## [Exercise requirements]
You are asked to copy the entire listing exactly, apart from its pictures.

══════════

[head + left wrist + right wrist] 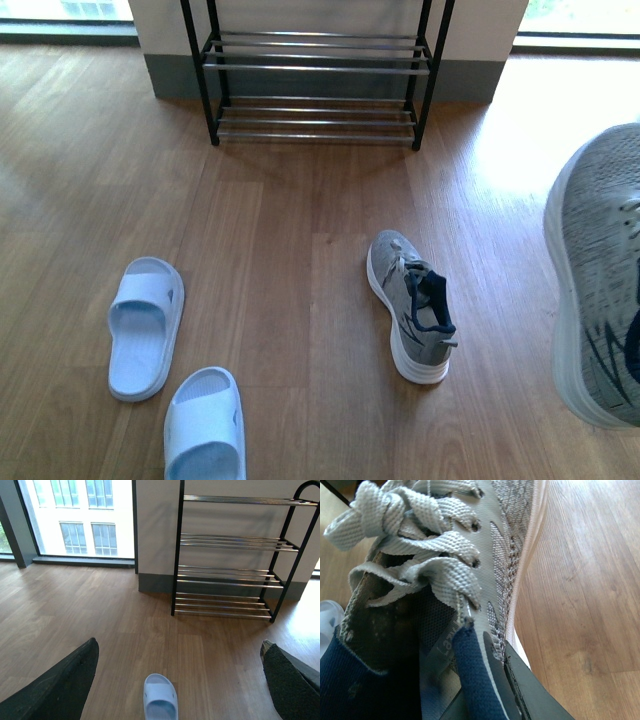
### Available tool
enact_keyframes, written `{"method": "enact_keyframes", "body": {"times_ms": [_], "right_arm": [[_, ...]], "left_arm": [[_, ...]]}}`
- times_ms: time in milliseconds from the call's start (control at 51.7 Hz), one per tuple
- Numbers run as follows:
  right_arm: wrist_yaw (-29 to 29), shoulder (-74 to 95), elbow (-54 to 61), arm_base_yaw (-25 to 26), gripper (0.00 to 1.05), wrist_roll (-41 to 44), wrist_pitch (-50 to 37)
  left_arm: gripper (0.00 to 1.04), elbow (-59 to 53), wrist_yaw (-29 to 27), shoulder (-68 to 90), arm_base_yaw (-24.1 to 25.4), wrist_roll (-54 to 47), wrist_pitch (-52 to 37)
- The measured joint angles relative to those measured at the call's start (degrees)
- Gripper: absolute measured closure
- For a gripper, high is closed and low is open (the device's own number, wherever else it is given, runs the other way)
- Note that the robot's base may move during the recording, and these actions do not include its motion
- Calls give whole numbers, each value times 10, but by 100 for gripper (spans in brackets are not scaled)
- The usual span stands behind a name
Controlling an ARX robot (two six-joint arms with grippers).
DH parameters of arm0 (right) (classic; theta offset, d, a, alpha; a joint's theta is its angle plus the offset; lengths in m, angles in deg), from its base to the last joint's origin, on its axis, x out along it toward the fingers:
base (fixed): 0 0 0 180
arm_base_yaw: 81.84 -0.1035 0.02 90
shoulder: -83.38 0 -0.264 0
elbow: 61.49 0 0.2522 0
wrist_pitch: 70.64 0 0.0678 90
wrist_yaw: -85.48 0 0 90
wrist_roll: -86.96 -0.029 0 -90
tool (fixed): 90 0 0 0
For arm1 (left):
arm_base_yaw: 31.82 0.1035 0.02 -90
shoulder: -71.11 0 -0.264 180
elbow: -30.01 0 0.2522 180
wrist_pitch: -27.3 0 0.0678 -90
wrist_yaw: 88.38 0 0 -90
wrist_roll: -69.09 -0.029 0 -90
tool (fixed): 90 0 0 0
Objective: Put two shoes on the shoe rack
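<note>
Though unclear, fingers (532,692) (right) clasp sneaker (512,550).

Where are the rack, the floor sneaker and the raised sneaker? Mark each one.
rack (318,68), front view, on a silver rod of the upper visible tier.
floor sneaker (406,308), front view, on its grey knit side.
raised sneaker (600,290), front view, on its grey knit upper.

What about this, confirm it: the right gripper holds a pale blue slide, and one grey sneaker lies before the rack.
Not quite. The right wrist view shows the right gripper holding a grey sneaker, not a slide. The other grey sneaker does lie before the rack.
</note>
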Motion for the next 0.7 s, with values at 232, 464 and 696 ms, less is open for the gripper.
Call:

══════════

## [Solved problem]
[head + left wrist + right wrist] 
### Available tool
enact_keyframes, written `{"method": "enact_keyframes", "body": {"times_ms": [_], "right_arm": [[_, ...]], "left_arm": [[_, ...]]}}`
- times_ms: time in milliseconds from the call's start (control at 51.7 Hz), one per tuple
- Numbers run as follows:
  right_arm: wrist_yaw (-29 to 29), shoulder (-74 to 95), elbow (-54 to 61), arm_base_yaw (-25 to 26), gripper (0.00 to 1.05), wrist_roll (-41 to 44), wrist_pitch (-50 to 37)
  left_arm: gripper (0.00 to 1.04), elbow (-59 to 53), wrist_yaw (-29 to 27), shoulder (-68 to 90), arm_base_yaw (-24.1 to 25.4), wrist_roll (-54 to 47), wrist_pitch (-52 to 37)
- The measured joint angles relative to those measured at the call's start (degrees)
- Gripper: absolute measured closure
- For a gripper, high is closed and low is open (the device's own number, wherever else it is given, runs the other way)
- Note that the robot's base may move during the recording, and these actions do not include its motion
- Calls give whole numbers, each value times 10, but by 100 for gripper (spans in brackets are not scaled)
- The usual span stands behind a name
Controlling an ARX robot (two six-joint arms with grippers).
DH parameters of arm0 (right) (classic; theta offset, d, a, alpha; a joint's theta is its angle plus the offset; lengths in m, angles in deg), from its base to the last joint's origin, on its axis, x out along it toward the fingers:
base (fixed): 0 0 0 180
arm_base_yaw: 81.84 -0.1035 0.02 90
shoulder: -83.38 0 -0.264 0
elbow: 61.49 0 0.2522 0
wrist_pitch: 70.64 0 0.0678 90
wrist_yaw: -85.48 0 0 90
wrist_roll: -86.96 -0.029 0 -90
tool (fixed): 90 0 0 0
For arm1 (left):
arm_base_yaw: 31.82 0.1035 0.02 -90
shoulder: -71.11 0 -0.264 180
elbow: -30.01 0 0.2522 180
wrist_pitch: -27.3 0 0.0678 -90
wrist_yaw: 88.38 0 0 -90
wrist_roll: -69.09 -0.029 0 -90
tool (fixed): 90 0 0 0
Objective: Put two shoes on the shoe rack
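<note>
Though unclear, fingers (532,692) (right) clasp sneaker (512,550).

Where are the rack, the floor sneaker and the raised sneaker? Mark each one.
rack (318,68), front view, on a silver rod of the upper visible tier.
floor sneaker (406,308), front view, on its grey knit side.
raised sneaker (600,290), front view, on its grey knit upper.

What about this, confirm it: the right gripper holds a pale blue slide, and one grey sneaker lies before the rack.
Not quite. The right wrist view shows the right gripper holding a grey sneaker, not a slide. The other grey sneaker does lie before the rack.
</note>
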Motion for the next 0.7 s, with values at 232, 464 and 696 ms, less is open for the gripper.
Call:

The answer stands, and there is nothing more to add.